■ **TASK BRIEF**: Word for word, repeat each line of the listing below.

■ **DATA SHOWN**:
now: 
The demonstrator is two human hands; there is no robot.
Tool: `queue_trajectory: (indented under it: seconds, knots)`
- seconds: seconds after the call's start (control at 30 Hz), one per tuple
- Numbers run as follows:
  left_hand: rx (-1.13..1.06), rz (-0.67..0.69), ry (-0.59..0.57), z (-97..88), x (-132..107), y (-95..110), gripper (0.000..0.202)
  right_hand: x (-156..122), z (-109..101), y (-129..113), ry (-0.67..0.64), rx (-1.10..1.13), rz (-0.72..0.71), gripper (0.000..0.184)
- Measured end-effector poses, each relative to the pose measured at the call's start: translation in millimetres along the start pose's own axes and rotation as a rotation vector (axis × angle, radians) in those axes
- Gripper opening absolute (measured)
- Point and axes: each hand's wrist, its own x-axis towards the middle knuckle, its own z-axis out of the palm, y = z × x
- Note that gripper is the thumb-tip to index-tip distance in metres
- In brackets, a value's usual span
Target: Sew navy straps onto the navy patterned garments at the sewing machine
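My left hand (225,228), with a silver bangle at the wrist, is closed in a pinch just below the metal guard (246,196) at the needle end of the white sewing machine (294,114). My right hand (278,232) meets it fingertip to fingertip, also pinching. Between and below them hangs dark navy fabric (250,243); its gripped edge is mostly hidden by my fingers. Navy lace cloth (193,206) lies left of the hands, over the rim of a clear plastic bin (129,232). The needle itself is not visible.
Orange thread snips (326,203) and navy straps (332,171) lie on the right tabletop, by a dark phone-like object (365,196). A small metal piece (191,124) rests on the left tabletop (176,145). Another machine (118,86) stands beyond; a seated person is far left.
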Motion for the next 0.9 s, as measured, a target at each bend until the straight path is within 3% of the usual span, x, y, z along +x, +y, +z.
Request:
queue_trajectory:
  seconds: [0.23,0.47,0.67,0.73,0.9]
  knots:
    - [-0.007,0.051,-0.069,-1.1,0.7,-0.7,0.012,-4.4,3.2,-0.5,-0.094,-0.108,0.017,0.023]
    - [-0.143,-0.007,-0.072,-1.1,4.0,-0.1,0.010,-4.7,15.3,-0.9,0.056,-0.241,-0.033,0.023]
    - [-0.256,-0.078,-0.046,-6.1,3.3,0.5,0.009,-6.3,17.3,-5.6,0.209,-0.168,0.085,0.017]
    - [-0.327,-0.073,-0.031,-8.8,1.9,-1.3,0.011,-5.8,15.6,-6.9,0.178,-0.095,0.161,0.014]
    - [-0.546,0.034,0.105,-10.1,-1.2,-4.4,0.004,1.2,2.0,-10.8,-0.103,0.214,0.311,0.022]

■ **WRITTEN ANSWER**:
now: 
The demonstrator is two human hands; there is no robot.
Tool: `queue_trajectory: (indented under it: seconds, knots)`
- seconds: seconds after the call's start (control at 30 Hz), one per tuple
- Numbers run as follows:
  left_hand: rx (-1.13..1.06), rz (-0.67..0.69), ry (-0.59..0.57), z (-97..88), x (-132..107), y (-95..110), gripper (0.000..0.202)
  right_hand: x (-156..122), z (-109..101), y (-129..113), ry (-0.67..0.64), rx (-1.10..1.13), rz (-0.72..0.71), gripper (0.000..0.184)
- Measured end-effector poses, each relative to the pose measured at the call's start: translation in millimetres along the start pose's own axes and rotation as a rotation vector (axis × angle, radians) in those axes
- Gripper opening absolute (measured)
- Point and axes: each hand's wrist, its own x-axis towards the middle knuckle, its own z-axis out of the palm, y = z × x
- Note that gripper is the thumb-tip to index-tip distance in metres
- In brackets, a value's usual span
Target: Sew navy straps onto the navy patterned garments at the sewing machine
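My left hand (225,228), with a silver bangle at the wrist, is closed in a pinch just below the metal guard (246,196) at the needle end of the white sewing machine (294,114). My right hand (278,232) meets it fingertip to fingertip, also pinching. Between and below them hangs dark navy fabric (250,243); its gripped edge is mostly hidden by my fingers. Navy lace cloth (193,206) lies left of the hands, over the rim of a clear plastic bin (129,232). The needle itself is not visible.
Orange thread snips (326,203) and navy straps (332,171) lie on the right tabletop, by a dark phone-like object (365,196). A small metal piece (191,124) rests on the left tabletop (176,145). Another machine (118,86) stands beyond; a seated person is far left.
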Motion for the next 0.9 s, as measured, a target at each bend until the straight path is within 3% of the usual span, x, y, z along +x, +y, +z.
Request:
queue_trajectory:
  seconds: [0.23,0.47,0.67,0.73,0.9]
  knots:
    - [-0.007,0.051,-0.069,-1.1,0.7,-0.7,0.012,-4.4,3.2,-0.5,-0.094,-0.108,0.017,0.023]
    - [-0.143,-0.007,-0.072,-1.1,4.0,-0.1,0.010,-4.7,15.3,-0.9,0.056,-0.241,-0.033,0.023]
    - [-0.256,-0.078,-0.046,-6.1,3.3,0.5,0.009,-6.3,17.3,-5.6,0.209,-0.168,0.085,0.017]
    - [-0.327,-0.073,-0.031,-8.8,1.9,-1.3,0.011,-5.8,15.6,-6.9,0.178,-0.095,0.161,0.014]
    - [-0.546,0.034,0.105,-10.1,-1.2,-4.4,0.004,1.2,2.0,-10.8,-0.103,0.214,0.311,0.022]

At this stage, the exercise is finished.